Refreshing stored data at administrator's signal

2008-01-13 Thread Colin Wetherbee

Greetings.

I have an application that accesses some relatively static database 
tables to create drop-down  lists.  As an example, one of these 
tables is a list of common commercial aircraft.


At the moment (and not in a production environment), every time the 
drop-down list is generated for a web page, the script queries the 
database to retrieve the entire list of aircraft.  I would prefer to 
retrieve the list of aircraft when each Perl interpreter starts and then 
not retrieve it again until the administrator sends a signal.  For this 
particular table, the signal would only occur when new aircraft hit the 
market, like the Boeing 787 will (hopefully) in December of this year.
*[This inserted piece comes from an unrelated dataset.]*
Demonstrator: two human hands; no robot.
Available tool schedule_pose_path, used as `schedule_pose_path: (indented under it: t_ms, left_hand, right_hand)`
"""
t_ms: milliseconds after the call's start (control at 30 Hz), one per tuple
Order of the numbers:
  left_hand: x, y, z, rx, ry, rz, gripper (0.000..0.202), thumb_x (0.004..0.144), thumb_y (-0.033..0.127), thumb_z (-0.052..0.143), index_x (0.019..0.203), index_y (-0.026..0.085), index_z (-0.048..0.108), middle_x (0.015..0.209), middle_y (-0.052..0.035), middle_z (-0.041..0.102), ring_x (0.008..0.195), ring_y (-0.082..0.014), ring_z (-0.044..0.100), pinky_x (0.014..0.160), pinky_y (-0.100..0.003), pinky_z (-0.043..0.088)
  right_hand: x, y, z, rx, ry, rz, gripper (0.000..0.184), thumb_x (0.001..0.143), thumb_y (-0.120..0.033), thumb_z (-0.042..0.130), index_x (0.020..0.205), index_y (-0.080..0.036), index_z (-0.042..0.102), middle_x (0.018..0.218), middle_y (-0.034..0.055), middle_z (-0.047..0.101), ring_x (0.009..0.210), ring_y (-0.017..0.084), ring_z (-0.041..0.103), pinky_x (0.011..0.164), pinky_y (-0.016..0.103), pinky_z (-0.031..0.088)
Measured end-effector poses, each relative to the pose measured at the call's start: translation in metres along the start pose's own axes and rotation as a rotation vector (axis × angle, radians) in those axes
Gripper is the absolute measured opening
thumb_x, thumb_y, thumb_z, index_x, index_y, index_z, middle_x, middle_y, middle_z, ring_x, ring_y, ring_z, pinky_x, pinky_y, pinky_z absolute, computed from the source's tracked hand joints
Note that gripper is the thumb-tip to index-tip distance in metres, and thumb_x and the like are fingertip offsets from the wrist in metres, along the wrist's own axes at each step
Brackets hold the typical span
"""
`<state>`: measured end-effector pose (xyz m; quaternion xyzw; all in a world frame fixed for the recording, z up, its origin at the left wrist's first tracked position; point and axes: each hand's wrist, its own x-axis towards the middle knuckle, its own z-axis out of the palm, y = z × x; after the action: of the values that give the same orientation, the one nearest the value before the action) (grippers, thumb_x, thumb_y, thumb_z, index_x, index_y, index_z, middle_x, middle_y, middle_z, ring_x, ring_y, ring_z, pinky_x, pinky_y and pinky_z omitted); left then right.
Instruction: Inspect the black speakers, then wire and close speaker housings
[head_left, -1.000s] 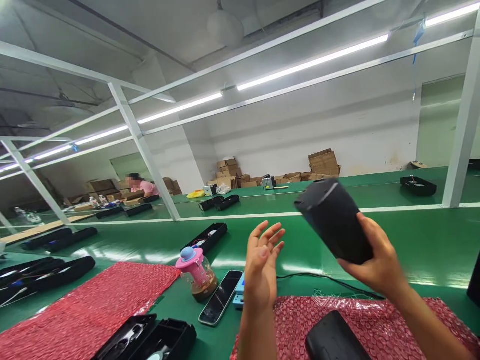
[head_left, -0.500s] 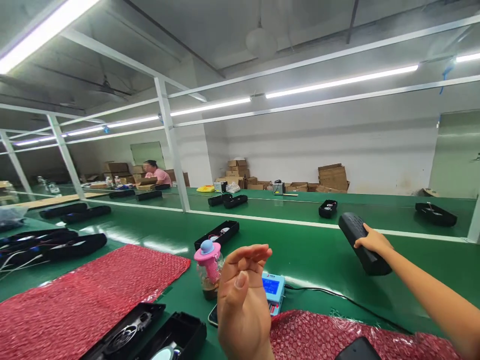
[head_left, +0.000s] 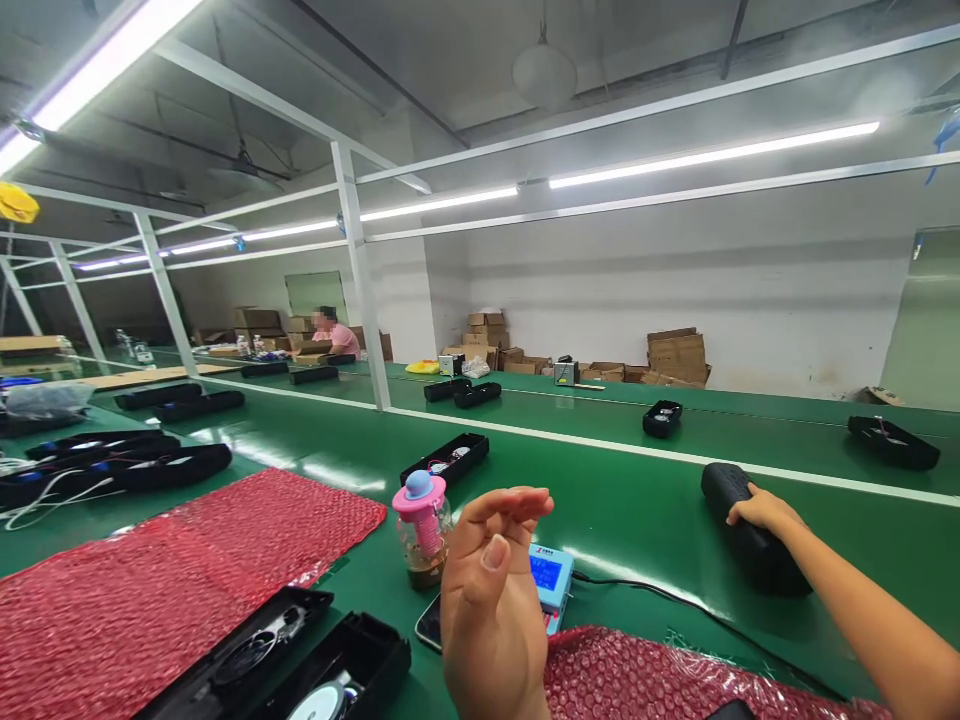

The most UNIX-ish way to do this, I guess, would be to send SIGHUP to 
each running perl process, causing it to reload its configuration, 
update its stored lists, and so forth.  I'd rather do this in a more 
Perl-ish or Apache-ish way, though, and I'd also rather be specific 
about which list it should update.


At the moment, there are about 10 such lists, and I can see that number 
growing to about 20 before the site goes live.  At a guess, the lists 
average about 300 elements each (with the list of aircraft being one of 
the shorter and less-frequently-updated lists).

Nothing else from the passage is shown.